» Required work
Scan the entries below for the word "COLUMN". Copy each line that has it.

**** Material to process

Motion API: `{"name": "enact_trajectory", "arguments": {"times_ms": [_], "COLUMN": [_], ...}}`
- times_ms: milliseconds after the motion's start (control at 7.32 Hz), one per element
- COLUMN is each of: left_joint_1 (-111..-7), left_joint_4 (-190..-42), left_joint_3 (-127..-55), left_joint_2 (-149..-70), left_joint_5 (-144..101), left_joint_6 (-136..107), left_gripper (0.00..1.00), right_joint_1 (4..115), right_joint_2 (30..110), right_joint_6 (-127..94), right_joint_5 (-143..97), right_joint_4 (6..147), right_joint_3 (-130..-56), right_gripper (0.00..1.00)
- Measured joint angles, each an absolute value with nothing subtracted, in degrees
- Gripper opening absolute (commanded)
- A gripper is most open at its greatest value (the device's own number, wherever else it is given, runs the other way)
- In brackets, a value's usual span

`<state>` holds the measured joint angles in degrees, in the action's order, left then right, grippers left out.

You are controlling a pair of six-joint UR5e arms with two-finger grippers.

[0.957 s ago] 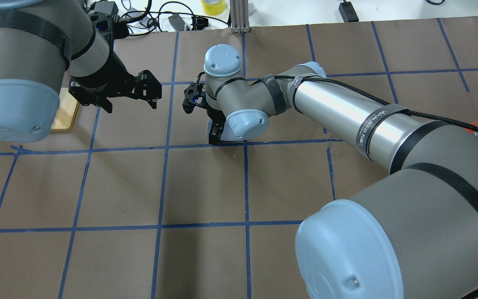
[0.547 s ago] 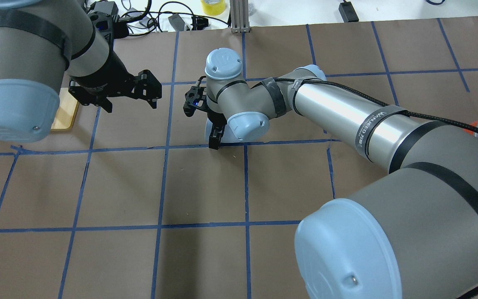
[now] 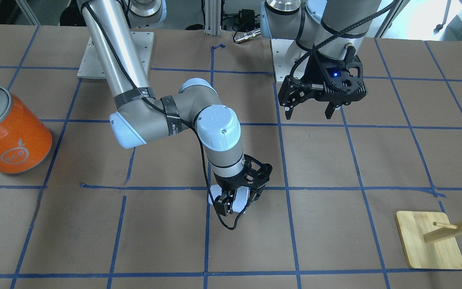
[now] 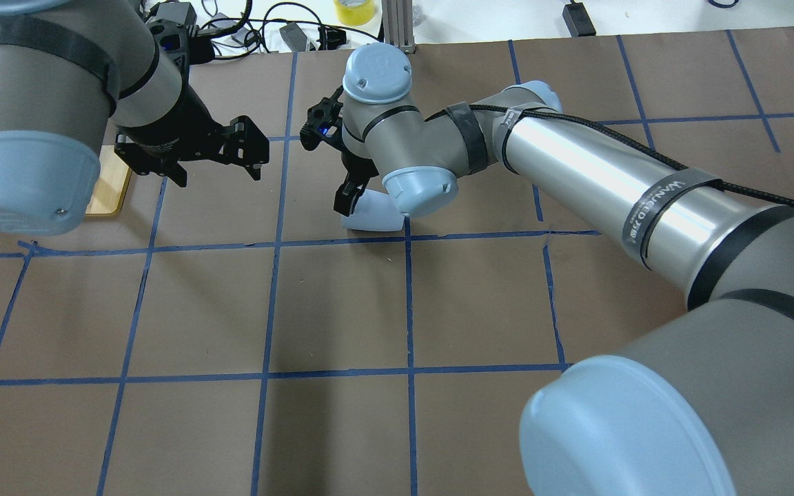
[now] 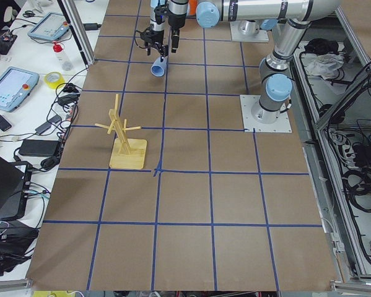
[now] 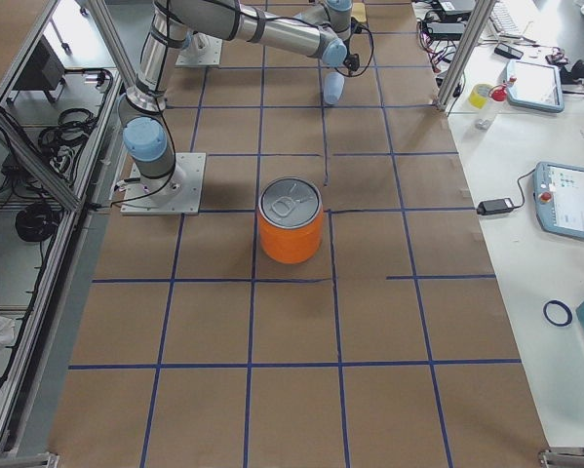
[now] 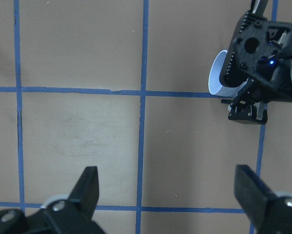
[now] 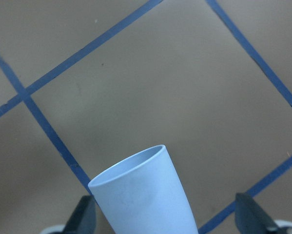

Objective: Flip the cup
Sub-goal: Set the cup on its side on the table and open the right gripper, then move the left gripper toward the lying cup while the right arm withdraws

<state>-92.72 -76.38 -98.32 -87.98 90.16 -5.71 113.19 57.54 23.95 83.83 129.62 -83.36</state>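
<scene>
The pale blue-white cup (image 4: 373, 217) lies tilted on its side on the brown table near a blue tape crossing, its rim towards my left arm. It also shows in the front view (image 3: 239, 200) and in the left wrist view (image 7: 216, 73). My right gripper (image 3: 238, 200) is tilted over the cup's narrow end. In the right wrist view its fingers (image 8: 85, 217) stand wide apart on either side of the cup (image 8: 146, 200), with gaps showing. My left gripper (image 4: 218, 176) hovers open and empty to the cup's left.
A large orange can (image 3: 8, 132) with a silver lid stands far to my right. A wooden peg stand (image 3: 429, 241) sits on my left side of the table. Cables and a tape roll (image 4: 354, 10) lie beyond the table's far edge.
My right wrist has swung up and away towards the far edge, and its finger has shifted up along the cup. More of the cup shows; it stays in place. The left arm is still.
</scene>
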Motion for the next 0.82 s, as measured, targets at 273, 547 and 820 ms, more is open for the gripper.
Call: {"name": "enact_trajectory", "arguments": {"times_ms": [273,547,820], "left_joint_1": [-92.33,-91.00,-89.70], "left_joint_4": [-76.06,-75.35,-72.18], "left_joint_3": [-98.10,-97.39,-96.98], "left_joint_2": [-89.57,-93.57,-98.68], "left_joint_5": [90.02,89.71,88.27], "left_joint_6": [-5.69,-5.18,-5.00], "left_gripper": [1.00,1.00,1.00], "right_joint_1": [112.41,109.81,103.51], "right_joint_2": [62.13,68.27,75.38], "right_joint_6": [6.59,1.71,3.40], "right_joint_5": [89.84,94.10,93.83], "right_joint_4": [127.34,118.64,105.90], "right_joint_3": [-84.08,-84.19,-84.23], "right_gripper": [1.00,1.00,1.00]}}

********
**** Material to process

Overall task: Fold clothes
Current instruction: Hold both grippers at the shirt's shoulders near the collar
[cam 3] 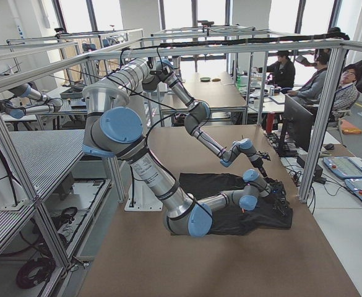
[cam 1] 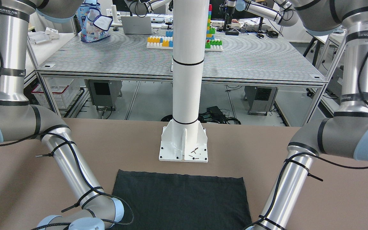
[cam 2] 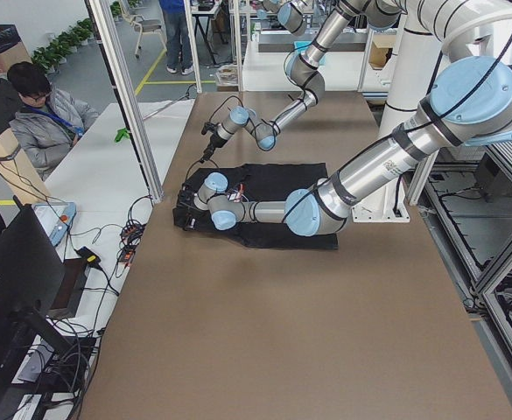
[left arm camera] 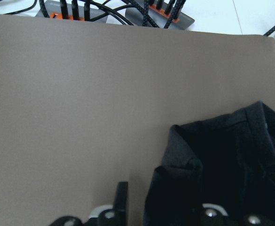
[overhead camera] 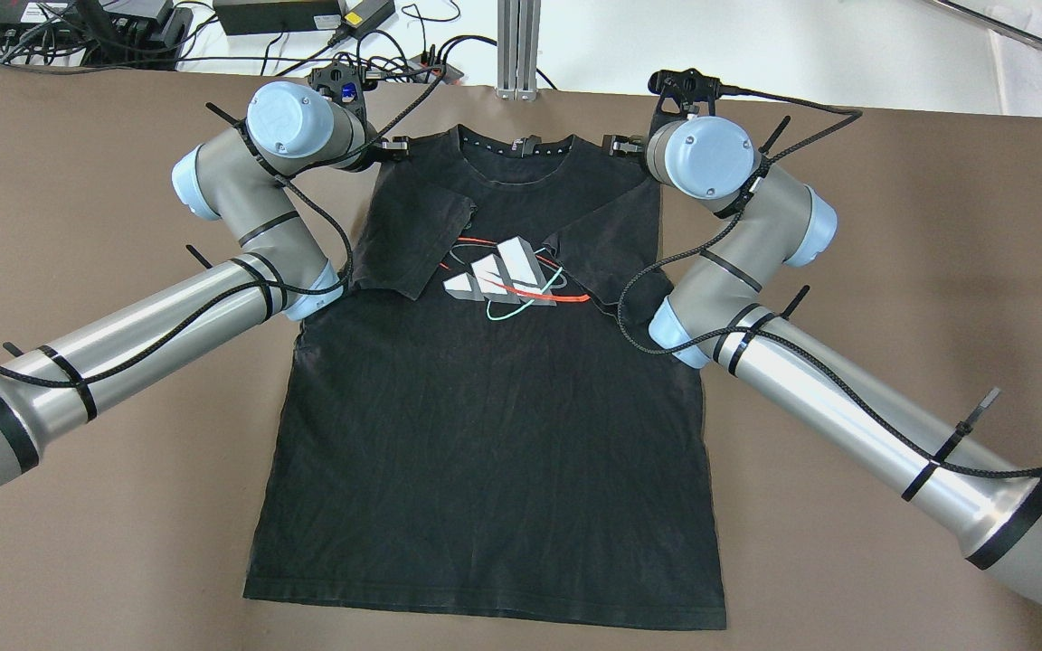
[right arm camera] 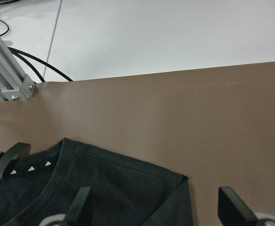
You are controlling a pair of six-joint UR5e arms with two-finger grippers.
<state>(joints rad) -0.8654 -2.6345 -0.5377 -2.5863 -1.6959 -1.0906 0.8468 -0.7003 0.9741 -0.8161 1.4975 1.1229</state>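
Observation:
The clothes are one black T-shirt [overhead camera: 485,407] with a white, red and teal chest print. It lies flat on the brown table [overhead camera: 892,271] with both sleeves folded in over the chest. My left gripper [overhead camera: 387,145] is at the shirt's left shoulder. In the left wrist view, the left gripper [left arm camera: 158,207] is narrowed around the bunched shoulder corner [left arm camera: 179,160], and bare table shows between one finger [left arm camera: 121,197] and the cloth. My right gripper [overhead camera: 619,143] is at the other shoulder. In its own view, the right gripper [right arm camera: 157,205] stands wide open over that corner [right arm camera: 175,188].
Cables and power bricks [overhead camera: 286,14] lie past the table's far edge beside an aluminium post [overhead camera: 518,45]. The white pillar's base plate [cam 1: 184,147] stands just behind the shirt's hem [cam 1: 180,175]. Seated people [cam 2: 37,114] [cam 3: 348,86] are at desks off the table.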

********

» Answer to the exercise
Motion API: `{"name": "enact_trajectory", "arguments": {"times_ms": [_], "COLUMN": [_], ...}}`
- COLUMN is each of: left_joint_1 (-111..-7), left_joint_4 (-190..-42), left_joint_3 (-127..-55), left_joint_2 (-149..-70), left_joint_5 (-144..101), left_joint_6 (-136..107), left_gripper (0.00..1.00), right_joint_1 (4..115), right_joint_2 (30..110), right_joint_6 (-127..94), right_joint_5 (-143..97), right_joint_4 (6..147), right_joint_3 (-130..-56), right_gripper (0.00..1.00)

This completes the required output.